You’ll always find “slices” which are basically some type of bar such as lemon curd, caramel, brownie and jam types. Dangerous little things. Anyone who knows me is aware that I’m a bakery freak. I dream about them, I frequent them and I drool over pictures of them. However, since coming to NZ, I’ve learned to just feed my eyes instead of my stomach. It ain’t easy, but my waistline thanks me. I rarely treat myself to anything anymore but I do pop in to take a good long look at what’s potentially available.
One of the most popular desserts here is Pavlova. It’s a meringue type cake that has different toppings on it (kiwi is usually present). It’s very light being that it’s whipped egg whites and crunchy. One slice is never enough. I think this particular pavlova was devoured in one sitting during Father’s Day down in Middlemarch when I was on the sheep farm.

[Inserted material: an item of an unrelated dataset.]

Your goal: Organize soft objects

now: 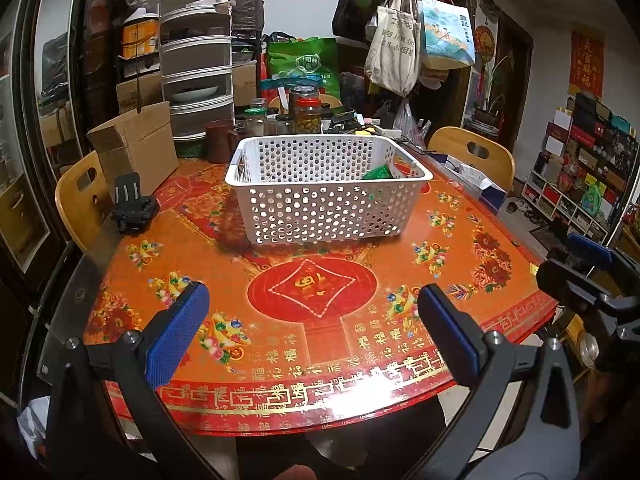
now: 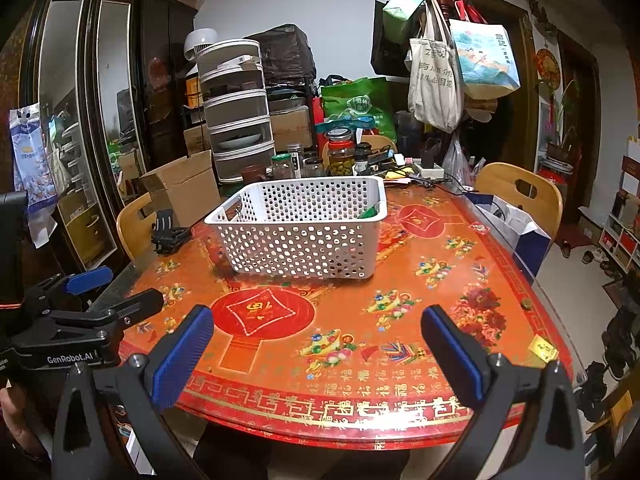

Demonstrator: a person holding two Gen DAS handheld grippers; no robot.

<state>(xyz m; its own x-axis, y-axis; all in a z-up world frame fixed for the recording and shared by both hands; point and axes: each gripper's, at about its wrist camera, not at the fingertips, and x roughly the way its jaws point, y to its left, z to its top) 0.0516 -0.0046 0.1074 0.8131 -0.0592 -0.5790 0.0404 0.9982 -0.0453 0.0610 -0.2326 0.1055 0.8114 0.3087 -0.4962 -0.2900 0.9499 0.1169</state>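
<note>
On the far half of the table (image 1: 460, 280), past the red medallion, sits the white perforated basket (image 1: 320, 208). A green soft item (image 1: 378, 173) lies inside it, against the right wall toward the far corner; through the holes in the right wrist view only a green sliver (image 2: 369, 212) shows. What else the basket holds cannot be told: its floor is mostly hidden by the near wall.

Left gripper (image 1: 314, 328): jaws wide, blue pads well apart, nothing between them, hovering over the near edge of the table. Right gripper (image 2: 318, 344): same, wide and empty, just right of the left one, also over the near edge.

Bare tablecloth between grippers and basket; no loose soft object visible there. A black clip-like mount (image 1: 132, 208) rests near the left edge, beside a cardboard box (image 1: 136, 148); jars (image 1: 307, 116) crowd the far side behind the basket. None of these looks soft.

Judgement: at least one item is stowed, and with both tools empty and no soft thing left out in view, the task looks at or near its end. Anything remaining would lie outside both views.
</note>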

Very popular for Christmas also.
So that about wraps it up. Hopefully this gave you some insight as to what New Zealand food is like. Curry and Thai food is popular here as well and I’ve started making more of it at home because it’s really good. If anything, the lack of exciting food has taken me on more adventurous routes to different cuisines. Oh, you also won’t find Mexican or BBQ here which is a serious bummer for me. I’ll re-emphasize that you folks in America have it really good, so don’t forget it!!